A verbatim reproduction of the lines below, from the line containing "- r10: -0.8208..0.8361" through the line containing "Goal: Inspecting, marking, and", both ends included, is the whole required output.

○ ○ ○

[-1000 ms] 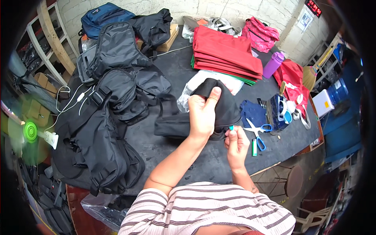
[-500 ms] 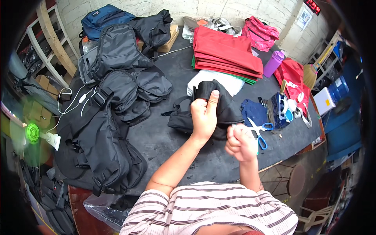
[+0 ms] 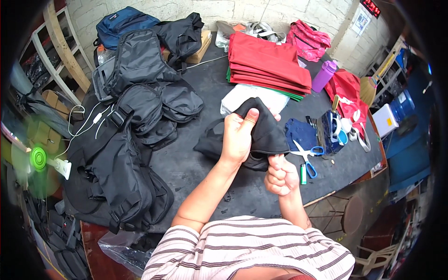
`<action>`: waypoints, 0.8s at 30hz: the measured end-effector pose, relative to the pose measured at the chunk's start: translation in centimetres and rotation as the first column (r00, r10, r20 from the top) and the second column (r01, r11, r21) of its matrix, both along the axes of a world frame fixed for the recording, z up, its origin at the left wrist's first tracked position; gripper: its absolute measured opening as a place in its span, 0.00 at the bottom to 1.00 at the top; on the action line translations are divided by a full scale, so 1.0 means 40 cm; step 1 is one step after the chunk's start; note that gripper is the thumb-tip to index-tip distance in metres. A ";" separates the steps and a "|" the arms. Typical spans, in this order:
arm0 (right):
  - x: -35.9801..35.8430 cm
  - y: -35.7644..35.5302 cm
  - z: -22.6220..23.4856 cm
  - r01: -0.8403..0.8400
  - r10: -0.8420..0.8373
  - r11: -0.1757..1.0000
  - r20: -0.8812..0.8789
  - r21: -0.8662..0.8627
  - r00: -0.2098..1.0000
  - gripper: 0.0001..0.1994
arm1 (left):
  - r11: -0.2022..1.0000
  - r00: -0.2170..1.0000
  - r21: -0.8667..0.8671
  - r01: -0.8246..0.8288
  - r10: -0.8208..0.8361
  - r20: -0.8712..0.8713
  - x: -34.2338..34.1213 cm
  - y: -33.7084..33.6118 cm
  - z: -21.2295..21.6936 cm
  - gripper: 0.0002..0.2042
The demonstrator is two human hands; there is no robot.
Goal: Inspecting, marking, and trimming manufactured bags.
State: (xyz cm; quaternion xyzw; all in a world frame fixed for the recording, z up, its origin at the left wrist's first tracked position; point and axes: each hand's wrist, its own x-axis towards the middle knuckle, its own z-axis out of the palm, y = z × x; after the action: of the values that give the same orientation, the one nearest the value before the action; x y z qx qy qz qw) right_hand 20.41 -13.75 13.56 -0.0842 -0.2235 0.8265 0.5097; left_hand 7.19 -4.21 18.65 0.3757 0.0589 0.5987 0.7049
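Between my hands a black fabric bag (image 3: pixel 268 135) is held up off the dark tabletop, part of it bunched to the left. My left hand (image 3: pixel 237 139) grips its upper part, thumb pressed along the cloth and fingertips showing at the far side. At the bag's lower right edge, my right hand (image 3: pixel 283 178) is closed, thumb and finger pinching the hem. Whether anything small is also in that pinch is hidden. Just right of this hand lie scissors (image 3: pixel 311 163) with blue handles and a small green lighter-like item (image 3: pixel 303 174).
Black backpacks (image 3: pixel 135 121) pile up on the left. Folded red fabric (image 3: pixel 266 63) is stacked at the back, with white sheets (image 3: pixel 228 99) before it. A purple bottle (image 3: pixel 324 76), dark blue cloth (image 3: pixel 300 133) and a tool holder (image 3: pixel 332 133) stand right. A green fan (image 3: pixel 38 158) spins far left.
The bag has turned in my left hand, so the ribbed strip at its top no longer shows. My right hand has moved slightly down and left, uncovering the green item.
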 end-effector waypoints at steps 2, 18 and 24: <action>-0.022 0.001 0.012 0.060 -0.064 0.998 0.150 0.029 0.987 0.13 | 1.000 0.999 -0.007 -0.030 0.029 -0.029 -0.014 0.008 -0.008 0.16; -0.053 0.005 0.044 0.290 -0.327 0.944 0.316 0.159 0.890 0.14 | 0.821 0.706 0.274 -0.500 0.570 -0.420 -0.001 -0.008 -0.030 0.26; -0.050 0.002 0.040 0.515 -0.652 0.727 0.692 0.454 0.309 0.09 | 0.938 0.891 0.076 -0.337 0.344 -0.295 -0.002 -0.005 -0.019 0.16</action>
State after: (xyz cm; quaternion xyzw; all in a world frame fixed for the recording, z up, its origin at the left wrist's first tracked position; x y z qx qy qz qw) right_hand 18.43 -13.67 15.14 -0.4936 -0.4467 0.4259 0.6128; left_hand 7.10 -4.42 17.88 0.4553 0.2246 0.6485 0.5671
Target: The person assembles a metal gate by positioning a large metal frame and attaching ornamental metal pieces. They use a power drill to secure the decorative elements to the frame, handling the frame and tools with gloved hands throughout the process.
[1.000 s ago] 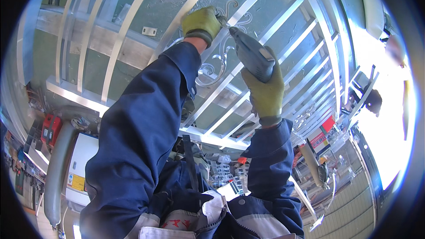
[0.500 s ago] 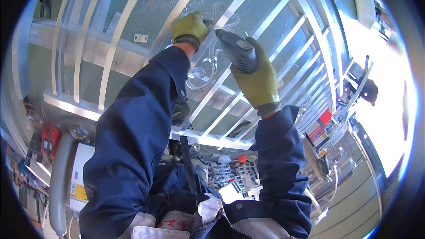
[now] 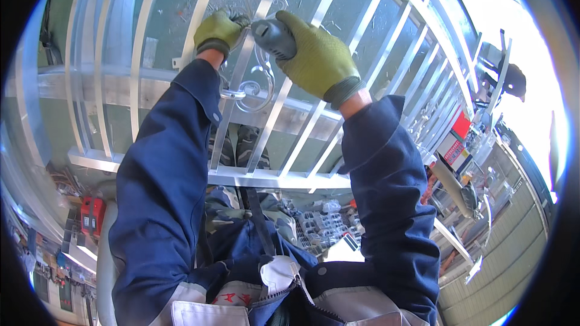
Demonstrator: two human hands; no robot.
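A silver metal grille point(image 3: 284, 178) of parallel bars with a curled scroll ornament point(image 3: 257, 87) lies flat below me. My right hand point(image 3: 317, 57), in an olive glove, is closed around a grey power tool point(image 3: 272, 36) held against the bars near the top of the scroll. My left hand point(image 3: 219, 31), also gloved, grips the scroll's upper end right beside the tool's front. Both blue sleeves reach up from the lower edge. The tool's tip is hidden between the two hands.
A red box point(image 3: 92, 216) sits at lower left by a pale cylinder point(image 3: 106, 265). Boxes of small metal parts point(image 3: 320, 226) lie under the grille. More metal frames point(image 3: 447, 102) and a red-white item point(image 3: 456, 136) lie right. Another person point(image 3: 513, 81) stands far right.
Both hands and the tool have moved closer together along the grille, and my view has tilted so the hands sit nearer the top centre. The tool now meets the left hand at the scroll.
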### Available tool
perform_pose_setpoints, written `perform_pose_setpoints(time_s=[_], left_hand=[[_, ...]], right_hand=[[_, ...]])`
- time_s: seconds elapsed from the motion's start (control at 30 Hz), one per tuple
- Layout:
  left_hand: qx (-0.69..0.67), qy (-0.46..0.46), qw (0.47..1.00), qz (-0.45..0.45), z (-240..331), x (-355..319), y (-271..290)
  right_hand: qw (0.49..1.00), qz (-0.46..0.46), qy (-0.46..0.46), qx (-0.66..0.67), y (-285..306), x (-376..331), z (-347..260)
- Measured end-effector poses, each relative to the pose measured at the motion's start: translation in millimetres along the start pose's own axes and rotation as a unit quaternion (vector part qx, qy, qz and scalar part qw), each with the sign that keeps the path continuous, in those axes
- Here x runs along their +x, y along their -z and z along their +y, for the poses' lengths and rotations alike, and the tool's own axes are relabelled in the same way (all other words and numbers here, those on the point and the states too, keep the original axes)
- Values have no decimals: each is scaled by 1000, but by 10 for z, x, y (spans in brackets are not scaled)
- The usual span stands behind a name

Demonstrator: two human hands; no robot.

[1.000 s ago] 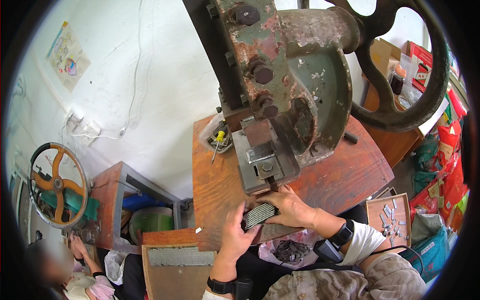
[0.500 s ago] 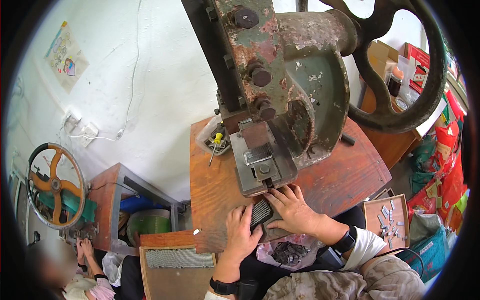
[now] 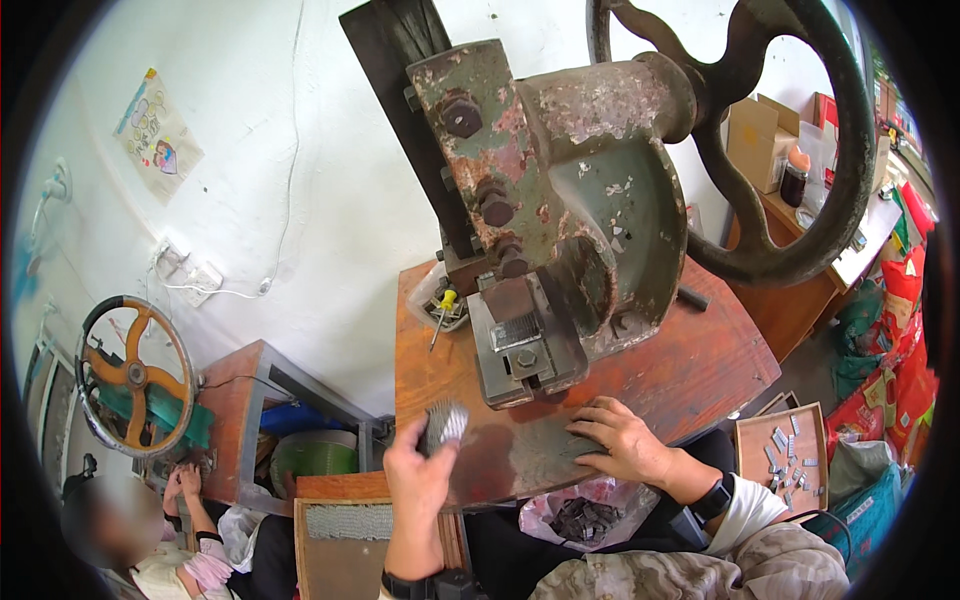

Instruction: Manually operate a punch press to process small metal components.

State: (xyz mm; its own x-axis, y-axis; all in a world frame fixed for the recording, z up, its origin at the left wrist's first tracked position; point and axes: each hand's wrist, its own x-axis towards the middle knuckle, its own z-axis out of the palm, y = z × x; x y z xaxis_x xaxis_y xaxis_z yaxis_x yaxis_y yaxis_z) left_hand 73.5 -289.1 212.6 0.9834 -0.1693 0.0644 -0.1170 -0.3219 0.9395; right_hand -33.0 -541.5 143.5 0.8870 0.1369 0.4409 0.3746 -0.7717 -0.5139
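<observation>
My left hand (image 3: 415, 478) is lifted at the table's left front, its fingers and thumb closed round a bundle of small grey metal strips (image 3: 444, 428). My right hand (image 3: 622, 443) lies low over the wooden table (image 3: 690, 345) with fingers stretched and apart, nothing visible in it. Between the hands is a dark, worn patch of tabletop. Just beyond them stands a hand press (image 3: 560, 200) with chipped green paint. A ribbed metal piece (image 3: 517, 329) sits in the press's bolted die block (image 3: 530, 362).
A plastic tub (image 3: 437, 297) and yellow-handled screwdriver (image 3: 443, 312) lie left of the press. A bag of dark metal pieces (image 3: 585, 520) rests below the table edge. A wooden tray (image 3: 345, 565) holds rows of strips; another tray (image 3: 780, 450) stands right. A co-worker's hands (image 3: 182, 483) are far left.
My left hand has lifted the bundle of metal strips off the tabletop and moved left. My right hand has drawn away to the right and spread its fingers. The view has shifted slightly.
</observation>
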Motion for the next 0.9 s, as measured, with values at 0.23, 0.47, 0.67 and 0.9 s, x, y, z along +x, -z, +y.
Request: perform_pose_setpoints(time_s=[0.23, 0.47, 0.67, 0.9], left_hand=[[146, -160, 974, 68, 482, 771, -855], [176, -178, 967, 56, 611, 840, -1123], [28, -104, 991, -75, 314, 1134, -815], [117, -195, 973, -41, 125, 1197, -904]], right_hand=[[999, 14, 40, -35, -13, 9, -56], [998, 15, 37, -55, -17, -24, -35], [998, 40, 38, -30, 36, 31, -56], [973, 227, 44, -6, 297, 813, 16]])
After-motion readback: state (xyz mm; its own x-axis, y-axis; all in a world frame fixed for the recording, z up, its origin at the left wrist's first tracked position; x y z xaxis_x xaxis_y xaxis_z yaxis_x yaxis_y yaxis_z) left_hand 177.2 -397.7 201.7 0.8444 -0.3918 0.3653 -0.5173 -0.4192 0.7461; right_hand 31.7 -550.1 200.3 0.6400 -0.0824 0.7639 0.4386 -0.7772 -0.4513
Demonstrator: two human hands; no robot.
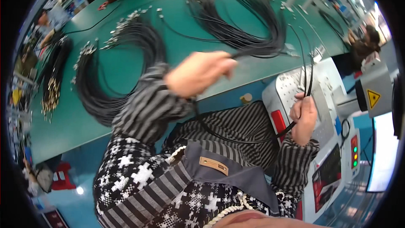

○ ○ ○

▸ Problem solution
  - r10: -0.8208..0.8361
  - r20: -0.8712..0.8713
  - x: -34.2338..34.1213 cm
  - y: -33.7084..33.6118 cm
  - z: -21.2295..21.6936 cm
  - gripper: 0.0002..0.2042
The demonstrator is two human hands; there is no robot.
Goal: Inspecting, marking, and trimming manufactured bags.

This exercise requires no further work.